If you required the ability to review which sites were refreshed over a particular period, you could extend the alternative approach to also include a "visits by time" Dbi. Here you’d have a fixed-offsets key consisting of visit timestamp (first 8 bytes) and web address ID (last 8 bytes). The value would be the same as in the "visits by address" Dbi, meaning there’s no need to perform another seek for the value. If conserving space was more important than retrieval speed, you could instead model "visits by time" to have the visit timestamp as the key and the value could be the "web address" IDs visited in that millisecond.

Conclusion

LMDB offers you substantial flexibility in how you structure your keys. However you need to be aware of the key length limit, Endianness when encoding multi-byte numbers, and decide how to separate components of multi-part keys. Each Dbi accepts DbiFlags which can optimise for native integer keys (along with many other settings such as allowing duplicate keys etc) and you can also specify a custom Comparator if required.

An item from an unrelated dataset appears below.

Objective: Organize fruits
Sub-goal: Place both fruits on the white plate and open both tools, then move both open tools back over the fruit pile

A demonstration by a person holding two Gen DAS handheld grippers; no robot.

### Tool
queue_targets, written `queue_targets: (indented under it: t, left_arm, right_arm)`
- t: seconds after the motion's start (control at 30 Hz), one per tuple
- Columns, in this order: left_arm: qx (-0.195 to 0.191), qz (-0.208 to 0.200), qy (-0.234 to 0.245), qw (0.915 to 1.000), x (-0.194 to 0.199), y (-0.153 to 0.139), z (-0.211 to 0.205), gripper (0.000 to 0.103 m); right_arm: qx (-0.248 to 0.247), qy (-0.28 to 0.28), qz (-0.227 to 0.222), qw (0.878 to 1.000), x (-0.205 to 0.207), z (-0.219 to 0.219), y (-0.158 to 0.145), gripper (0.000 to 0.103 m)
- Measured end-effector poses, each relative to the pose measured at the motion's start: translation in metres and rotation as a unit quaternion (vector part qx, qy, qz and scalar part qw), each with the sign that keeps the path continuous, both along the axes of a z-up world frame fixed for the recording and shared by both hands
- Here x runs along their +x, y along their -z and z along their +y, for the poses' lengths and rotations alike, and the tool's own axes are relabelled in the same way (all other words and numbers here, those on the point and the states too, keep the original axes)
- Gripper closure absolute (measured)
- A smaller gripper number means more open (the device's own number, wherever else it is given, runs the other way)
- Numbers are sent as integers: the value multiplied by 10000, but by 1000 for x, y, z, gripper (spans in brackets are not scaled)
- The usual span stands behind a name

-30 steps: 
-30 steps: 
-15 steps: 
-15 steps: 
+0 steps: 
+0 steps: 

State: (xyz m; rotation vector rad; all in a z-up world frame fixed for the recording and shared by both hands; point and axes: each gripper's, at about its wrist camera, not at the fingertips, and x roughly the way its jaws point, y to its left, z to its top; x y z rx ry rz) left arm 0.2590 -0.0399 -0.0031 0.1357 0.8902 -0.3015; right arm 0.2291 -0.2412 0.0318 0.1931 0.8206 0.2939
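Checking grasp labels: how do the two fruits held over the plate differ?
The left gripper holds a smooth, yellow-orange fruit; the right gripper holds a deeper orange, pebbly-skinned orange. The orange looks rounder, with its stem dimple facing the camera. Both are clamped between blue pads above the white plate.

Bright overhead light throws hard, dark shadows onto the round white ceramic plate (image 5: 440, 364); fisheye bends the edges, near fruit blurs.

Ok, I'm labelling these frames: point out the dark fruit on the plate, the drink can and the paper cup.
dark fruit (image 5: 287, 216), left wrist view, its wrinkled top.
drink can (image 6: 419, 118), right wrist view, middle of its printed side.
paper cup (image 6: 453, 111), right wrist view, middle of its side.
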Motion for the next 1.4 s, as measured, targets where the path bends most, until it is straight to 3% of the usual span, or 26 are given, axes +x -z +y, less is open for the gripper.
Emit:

Deciding how to structure your keys (and Dbis) is much easier if you know the expected access patterns. It’s optimal to seek to a given key and then move a Cursor forward (or backwards) from there without needing to fetch records from other Dbis. Ideally you would also use keys that permit you to insert the data into LMDB in that same order, as this significantly improves insertion speed and disk space consumption.

Of course these are "ideal" situations and application requirements often prevent them. Just bear in mind that one of the most compelling features of LMDB is its ability to efficiently iterate forward or backwards, and key design is the way you achieve that.